Carol Vogel’s New York Times column tells the story of the Art Institute of Chicago acquiring a restituted Malevich painting through the Gagosian Gallery. Vogel triangulates the price from Sotheby’s 2008 sale of a 1916 work for $60 million:
An abstract canvas of bold geometric shapes floating on a white background by the Russian avant-garde artist Kasimir Malevich has been purchased by the Art Institute of Chicago.
The work, “Painterly Realism of a Football Player — Color Masses in the 4th Dimension” (1915), is the first example of Russian Suprematism to enter the museum’s collection.

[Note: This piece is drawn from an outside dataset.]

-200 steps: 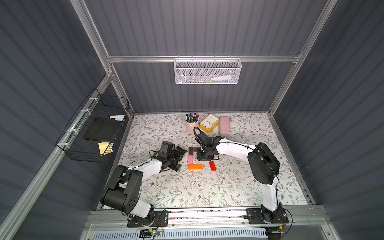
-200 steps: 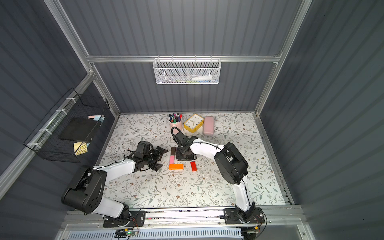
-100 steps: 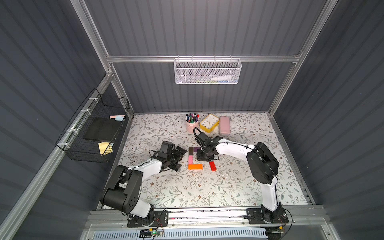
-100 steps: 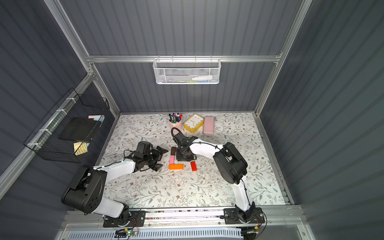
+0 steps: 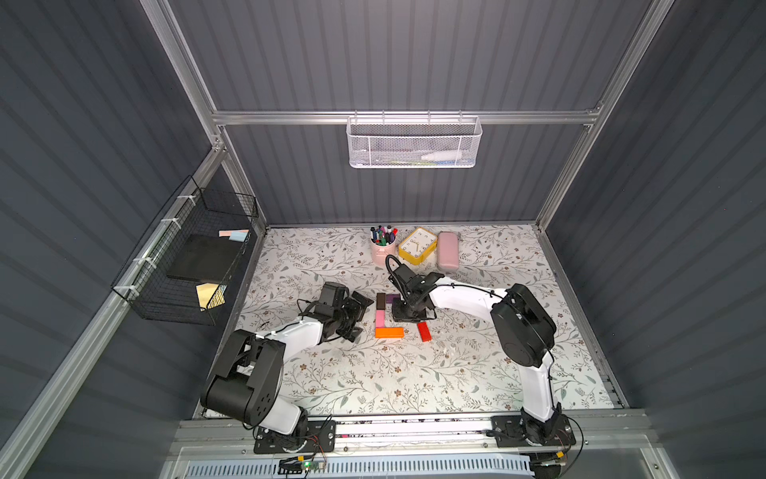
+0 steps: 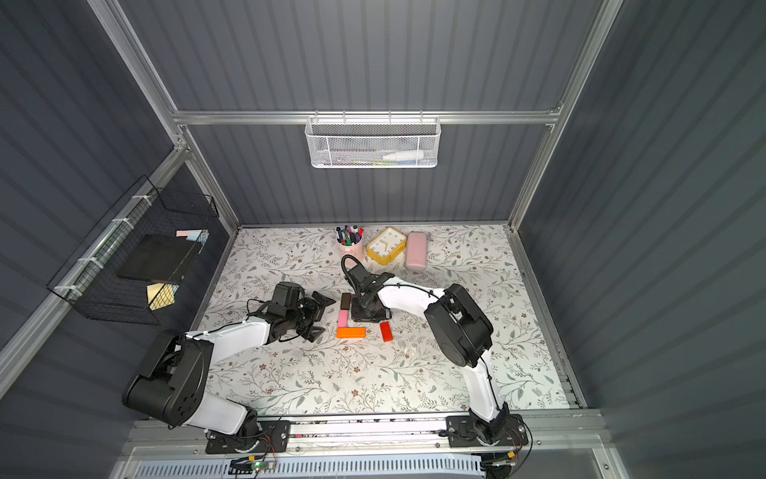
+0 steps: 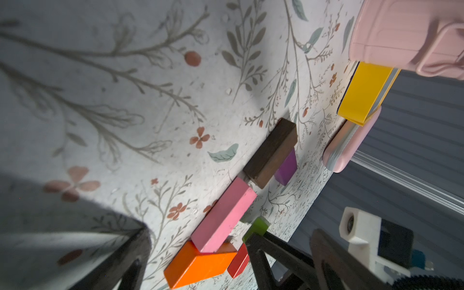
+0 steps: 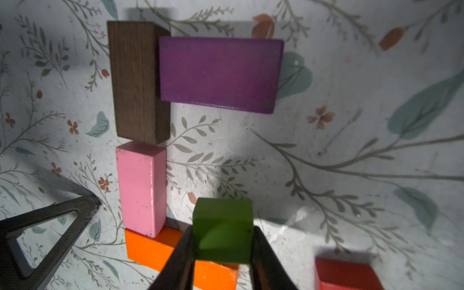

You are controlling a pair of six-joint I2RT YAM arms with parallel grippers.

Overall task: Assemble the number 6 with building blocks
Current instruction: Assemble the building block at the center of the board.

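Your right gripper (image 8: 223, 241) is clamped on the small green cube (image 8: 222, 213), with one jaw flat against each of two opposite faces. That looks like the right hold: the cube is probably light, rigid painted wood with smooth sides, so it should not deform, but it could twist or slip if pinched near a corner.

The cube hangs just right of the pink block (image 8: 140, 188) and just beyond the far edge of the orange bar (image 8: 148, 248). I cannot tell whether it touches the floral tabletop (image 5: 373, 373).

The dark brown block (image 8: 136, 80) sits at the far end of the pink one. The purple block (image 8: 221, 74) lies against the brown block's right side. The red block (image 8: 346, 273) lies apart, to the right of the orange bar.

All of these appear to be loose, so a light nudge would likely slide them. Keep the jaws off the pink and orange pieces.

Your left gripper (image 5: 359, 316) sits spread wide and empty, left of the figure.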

“We’ve wanted a Malevich for a long time,” said Stephanie D’Alessandro, the curator of modern art at the Art Institute. “And this painting is from 1915, his breakout year, and it has all the remnants of the artist’s hands.”
Gagosian has announced a show, Malevich and the American Legacy, to open in March at the Gallery’s 980 Madison location that will feature the six works owned by the heirs (including Mystic Suprematism (1920-27) seen above):
The exhibition has been conceived in close collaboration with the heirs of Kazimir Malevich and features six rare and pivotal paintings, including Painterly Realism of a Football Player–Color Masses in the 4th Dimension (1915) that was recently acquired from the heirs of Malevich by the Art Institute of Chicago. They are brought together with works by modern and contemporary American artists including Carl Andre, John Baldessari, Alexander Calder, Dan Flavin, Donald Judd, Ellsworth Kelly, Agnes Martin, Barnett Newman, Ad Reinhardt, Ed Ruscha, Robert Ryman, Richard Serra, Frank Stella, James Turrell, and Cy Twombly. Major museums including The Museum of Modern Art, New York, the Nasher Sculpture Center, and Storm King Art Center have lent works; others have been borrowed from the personal collections of Twombly, Kelly, and Ruscha.
The exhibition will be accompanied by a fully illustrated and scholarly catalogue with essays by Yve-Alain Bois, Magdalena Dabrowski, and Aleksandra Shatskikh.